Saved entries

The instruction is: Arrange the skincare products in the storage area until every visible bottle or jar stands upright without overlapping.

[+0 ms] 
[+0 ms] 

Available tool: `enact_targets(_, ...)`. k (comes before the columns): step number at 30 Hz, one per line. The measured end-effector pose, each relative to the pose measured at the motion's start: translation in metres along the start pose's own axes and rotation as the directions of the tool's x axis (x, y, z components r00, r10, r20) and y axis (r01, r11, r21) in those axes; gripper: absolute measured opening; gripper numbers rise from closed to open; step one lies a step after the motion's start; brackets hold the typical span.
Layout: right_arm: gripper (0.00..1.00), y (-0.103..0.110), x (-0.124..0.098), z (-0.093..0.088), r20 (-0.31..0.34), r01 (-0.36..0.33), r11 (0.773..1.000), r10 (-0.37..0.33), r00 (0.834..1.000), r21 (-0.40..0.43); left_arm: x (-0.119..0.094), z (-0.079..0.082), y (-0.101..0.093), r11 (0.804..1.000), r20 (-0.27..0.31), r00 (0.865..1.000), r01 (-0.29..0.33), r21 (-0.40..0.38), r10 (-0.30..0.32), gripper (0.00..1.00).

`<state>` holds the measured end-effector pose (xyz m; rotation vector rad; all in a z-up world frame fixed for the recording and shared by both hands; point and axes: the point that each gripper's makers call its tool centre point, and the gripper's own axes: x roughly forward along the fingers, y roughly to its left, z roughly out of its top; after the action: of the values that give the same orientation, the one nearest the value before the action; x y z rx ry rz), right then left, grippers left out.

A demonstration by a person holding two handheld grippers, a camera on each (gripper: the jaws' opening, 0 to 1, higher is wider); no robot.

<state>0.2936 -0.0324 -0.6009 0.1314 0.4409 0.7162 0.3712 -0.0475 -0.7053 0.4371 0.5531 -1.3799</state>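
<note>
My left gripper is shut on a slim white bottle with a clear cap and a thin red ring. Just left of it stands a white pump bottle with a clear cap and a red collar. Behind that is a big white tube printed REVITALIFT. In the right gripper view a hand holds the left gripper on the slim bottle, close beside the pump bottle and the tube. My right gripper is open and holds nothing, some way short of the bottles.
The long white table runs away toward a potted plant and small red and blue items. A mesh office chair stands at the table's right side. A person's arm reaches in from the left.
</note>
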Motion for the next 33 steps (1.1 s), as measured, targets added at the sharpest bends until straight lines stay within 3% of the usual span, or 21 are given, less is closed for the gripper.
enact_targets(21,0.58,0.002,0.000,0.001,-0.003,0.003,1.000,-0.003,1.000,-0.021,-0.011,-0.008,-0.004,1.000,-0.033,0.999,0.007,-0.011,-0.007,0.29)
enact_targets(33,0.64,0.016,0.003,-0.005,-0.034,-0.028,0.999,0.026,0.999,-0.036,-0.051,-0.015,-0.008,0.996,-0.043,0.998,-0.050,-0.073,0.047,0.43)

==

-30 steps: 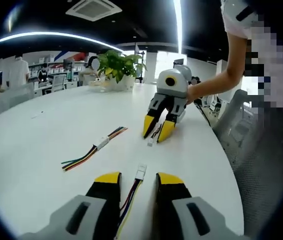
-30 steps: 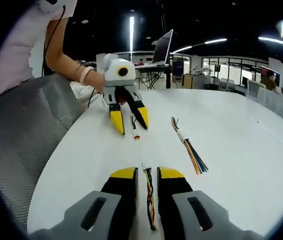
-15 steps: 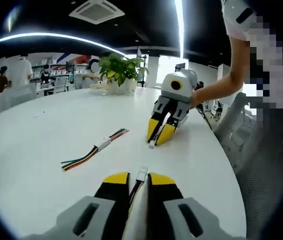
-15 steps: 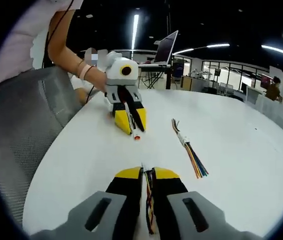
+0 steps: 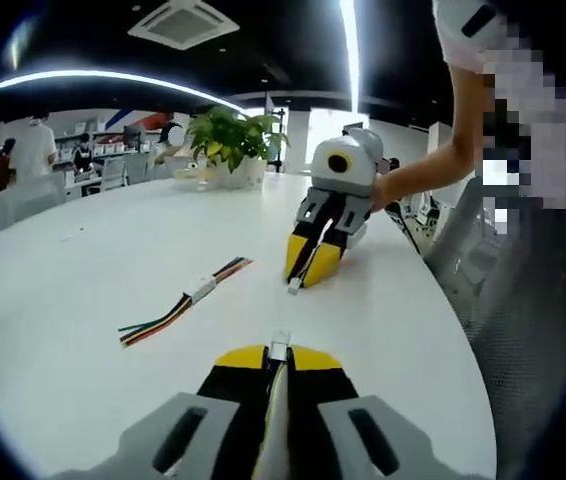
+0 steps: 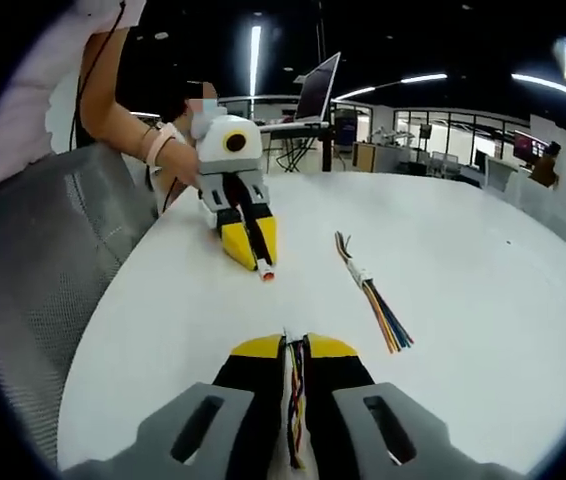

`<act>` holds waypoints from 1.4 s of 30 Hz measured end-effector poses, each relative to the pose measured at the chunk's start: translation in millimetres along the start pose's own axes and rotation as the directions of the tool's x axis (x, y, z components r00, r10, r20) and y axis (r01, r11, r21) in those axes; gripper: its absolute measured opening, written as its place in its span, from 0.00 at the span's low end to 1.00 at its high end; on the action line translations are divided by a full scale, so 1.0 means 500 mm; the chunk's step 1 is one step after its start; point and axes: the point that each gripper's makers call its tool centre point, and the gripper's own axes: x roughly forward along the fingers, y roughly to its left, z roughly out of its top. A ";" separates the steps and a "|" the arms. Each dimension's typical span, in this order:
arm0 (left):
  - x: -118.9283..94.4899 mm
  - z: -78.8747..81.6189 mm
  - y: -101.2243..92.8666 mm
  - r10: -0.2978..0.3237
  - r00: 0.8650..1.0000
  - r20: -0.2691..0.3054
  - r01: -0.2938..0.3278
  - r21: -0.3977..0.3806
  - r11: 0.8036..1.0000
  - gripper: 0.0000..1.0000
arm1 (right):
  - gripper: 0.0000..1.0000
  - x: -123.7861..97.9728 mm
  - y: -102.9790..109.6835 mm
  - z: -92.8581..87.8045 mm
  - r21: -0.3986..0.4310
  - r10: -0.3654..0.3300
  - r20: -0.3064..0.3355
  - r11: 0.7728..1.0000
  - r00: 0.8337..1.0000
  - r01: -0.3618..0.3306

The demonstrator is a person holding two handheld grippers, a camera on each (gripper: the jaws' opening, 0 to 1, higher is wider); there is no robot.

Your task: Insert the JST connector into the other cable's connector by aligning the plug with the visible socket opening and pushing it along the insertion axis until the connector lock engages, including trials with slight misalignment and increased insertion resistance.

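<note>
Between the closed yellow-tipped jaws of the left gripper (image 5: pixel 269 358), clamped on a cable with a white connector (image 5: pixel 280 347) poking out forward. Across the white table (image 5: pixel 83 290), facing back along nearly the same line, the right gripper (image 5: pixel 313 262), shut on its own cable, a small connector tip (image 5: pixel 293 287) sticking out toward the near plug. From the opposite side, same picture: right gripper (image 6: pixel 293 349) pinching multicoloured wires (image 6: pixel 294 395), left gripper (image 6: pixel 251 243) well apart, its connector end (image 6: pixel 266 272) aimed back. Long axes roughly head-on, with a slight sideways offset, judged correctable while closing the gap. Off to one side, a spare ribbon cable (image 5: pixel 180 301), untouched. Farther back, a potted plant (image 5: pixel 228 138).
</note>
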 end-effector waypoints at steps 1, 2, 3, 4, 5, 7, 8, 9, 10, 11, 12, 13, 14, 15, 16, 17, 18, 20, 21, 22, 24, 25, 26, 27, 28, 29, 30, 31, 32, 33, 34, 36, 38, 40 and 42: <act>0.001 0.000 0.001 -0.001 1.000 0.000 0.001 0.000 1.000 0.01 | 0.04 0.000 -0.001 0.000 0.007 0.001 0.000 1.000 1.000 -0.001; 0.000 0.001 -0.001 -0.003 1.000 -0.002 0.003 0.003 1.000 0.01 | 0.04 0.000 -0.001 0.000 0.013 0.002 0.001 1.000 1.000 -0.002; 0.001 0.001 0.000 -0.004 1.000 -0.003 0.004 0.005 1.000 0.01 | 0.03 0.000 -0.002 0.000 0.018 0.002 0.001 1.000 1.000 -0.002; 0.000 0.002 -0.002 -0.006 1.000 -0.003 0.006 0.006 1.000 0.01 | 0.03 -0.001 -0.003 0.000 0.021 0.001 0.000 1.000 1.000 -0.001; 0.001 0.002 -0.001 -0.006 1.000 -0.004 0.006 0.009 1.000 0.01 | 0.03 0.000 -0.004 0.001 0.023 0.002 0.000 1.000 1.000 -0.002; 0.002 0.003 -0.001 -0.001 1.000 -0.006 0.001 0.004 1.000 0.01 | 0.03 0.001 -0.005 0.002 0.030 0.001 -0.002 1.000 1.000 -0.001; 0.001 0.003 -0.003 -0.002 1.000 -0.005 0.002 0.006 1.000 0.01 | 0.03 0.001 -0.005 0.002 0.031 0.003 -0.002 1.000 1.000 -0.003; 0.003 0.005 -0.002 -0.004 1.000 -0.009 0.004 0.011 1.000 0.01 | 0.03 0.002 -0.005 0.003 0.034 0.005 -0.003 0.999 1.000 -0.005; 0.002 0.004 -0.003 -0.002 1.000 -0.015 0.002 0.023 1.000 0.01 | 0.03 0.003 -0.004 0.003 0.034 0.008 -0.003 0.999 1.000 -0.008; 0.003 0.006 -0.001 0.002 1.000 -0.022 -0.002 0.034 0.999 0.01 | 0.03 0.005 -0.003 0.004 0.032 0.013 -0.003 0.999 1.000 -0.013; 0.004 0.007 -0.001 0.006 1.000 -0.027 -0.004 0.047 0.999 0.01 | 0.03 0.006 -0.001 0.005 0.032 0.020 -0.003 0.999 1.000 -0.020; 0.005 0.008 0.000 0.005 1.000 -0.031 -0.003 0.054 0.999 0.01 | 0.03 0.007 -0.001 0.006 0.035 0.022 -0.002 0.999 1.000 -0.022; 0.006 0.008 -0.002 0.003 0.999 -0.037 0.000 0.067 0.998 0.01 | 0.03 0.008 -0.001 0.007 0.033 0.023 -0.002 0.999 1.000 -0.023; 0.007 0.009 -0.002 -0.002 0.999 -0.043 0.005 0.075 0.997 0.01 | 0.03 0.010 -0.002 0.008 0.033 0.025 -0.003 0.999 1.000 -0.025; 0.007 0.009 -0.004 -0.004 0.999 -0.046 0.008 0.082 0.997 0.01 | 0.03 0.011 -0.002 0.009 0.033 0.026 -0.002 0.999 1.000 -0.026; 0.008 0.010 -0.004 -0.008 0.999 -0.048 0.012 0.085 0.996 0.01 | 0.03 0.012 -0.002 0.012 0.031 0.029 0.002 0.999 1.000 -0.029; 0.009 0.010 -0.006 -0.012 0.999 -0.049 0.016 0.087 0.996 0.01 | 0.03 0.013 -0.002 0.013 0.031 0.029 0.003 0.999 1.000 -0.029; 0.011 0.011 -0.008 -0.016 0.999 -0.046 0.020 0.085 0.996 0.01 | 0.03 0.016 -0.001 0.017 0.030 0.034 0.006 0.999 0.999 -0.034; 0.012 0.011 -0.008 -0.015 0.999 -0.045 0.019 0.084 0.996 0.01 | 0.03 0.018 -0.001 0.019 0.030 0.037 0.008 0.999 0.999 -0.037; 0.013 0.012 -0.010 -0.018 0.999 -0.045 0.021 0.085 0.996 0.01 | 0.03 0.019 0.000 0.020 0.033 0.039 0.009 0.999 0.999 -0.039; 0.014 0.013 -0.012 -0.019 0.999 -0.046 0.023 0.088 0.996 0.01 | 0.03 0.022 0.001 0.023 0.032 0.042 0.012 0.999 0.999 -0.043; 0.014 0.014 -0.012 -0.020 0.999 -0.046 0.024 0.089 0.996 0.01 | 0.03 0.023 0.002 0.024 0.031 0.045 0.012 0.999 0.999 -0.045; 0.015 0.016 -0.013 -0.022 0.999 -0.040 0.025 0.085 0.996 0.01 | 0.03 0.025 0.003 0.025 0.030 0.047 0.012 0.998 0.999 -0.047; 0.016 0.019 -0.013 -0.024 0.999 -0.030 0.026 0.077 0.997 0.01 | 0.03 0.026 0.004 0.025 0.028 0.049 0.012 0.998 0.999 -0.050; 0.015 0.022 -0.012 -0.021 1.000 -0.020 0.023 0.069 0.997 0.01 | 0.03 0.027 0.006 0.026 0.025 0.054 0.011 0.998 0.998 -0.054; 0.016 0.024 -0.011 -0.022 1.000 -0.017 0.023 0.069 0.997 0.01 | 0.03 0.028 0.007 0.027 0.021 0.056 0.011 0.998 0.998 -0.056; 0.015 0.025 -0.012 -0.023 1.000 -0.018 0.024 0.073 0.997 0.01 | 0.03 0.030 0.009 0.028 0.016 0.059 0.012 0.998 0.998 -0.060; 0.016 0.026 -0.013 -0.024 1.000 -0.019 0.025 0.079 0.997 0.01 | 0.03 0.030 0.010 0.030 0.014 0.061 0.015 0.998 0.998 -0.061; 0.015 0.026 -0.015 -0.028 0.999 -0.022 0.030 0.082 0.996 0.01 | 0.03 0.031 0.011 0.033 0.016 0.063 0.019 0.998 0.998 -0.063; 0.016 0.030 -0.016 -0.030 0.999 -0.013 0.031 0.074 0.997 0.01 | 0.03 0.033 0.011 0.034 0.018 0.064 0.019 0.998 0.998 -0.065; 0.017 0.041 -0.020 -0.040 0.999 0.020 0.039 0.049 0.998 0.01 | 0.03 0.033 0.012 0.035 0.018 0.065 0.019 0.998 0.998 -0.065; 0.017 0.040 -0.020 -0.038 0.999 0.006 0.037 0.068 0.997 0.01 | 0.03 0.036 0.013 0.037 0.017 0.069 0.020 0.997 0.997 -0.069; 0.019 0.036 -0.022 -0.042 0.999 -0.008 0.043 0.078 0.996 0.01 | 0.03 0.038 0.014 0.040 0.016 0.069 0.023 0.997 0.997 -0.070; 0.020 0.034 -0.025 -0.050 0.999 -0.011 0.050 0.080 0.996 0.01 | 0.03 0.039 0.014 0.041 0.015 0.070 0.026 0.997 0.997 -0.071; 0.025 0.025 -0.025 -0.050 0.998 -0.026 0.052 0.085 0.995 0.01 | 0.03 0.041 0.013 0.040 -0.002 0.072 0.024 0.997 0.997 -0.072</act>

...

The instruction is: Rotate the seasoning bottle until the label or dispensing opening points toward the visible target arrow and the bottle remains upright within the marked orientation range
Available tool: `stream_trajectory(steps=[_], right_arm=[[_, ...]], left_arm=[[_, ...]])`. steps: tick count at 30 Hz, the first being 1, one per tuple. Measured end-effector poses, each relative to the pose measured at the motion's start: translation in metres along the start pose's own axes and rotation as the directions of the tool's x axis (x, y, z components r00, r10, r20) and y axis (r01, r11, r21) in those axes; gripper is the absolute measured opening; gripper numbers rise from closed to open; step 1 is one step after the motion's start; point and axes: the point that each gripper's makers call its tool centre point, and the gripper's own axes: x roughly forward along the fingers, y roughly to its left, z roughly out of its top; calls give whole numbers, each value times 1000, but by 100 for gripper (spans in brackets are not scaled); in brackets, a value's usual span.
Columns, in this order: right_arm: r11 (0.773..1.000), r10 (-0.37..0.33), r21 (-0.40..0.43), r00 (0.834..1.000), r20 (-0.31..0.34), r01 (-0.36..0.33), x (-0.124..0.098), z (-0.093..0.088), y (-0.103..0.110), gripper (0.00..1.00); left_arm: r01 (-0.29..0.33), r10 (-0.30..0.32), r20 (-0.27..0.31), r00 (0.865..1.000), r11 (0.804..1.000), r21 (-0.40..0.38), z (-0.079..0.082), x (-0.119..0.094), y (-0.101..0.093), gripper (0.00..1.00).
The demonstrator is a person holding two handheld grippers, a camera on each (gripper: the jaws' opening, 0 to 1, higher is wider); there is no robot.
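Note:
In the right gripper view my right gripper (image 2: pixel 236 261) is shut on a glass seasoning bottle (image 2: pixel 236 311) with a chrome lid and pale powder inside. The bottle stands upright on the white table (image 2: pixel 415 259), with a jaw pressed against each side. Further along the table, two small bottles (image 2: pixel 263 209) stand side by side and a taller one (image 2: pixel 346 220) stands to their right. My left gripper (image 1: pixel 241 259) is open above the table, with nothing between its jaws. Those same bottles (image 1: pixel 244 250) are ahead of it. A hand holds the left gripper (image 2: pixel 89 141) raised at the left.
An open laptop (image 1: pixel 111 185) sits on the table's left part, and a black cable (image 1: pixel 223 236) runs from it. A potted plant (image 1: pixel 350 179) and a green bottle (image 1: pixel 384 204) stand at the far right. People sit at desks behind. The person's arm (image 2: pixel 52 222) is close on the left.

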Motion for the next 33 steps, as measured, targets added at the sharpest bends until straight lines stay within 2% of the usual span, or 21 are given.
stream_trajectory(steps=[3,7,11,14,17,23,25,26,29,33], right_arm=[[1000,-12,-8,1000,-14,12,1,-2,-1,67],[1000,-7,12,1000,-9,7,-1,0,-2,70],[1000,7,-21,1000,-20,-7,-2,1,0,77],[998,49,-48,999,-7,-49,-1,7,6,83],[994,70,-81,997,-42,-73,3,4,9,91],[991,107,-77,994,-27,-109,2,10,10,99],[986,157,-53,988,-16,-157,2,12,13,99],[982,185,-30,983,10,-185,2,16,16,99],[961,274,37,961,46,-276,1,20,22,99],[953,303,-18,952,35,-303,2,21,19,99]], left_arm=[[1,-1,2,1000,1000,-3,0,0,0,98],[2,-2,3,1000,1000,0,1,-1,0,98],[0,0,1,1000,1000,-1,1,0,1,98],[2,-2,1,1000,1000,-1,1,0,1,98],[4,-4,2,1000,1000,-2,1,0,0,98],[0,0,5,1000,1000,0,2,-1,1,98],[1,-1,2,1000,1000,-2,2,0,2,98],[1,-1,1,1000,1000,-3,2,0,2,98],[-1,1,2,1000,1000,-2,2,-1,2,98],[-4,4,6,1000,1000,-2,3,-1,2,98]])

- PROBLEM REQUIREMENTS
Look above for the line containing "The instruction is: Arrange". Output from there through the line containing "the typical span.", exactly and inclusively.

- ANSWER SECTION
The instruction is: Arrange the skincare products in the storage area until every visible bottle or jar stands upright without overlapping.

[+0 ms] 
[+0 ms] 

Available tool: `enact_targets(_, ...)`. k (comes before the columns): step number at 30 Hz, one per line. The measured end-effector pose, each relative to the pose measured at the motion's start: translation in metres along the start pose's own axes and rotation as the directions of the tool's x axis (x, y, z components r00, r10, r20) and y axis (r01, r11, r21) in those axes; gripper: absolute measured opening; gripper numbers rise from closed to open; step one lies a step after the motion's start; brackets hold the typical span.

The work is done, and the output is complete.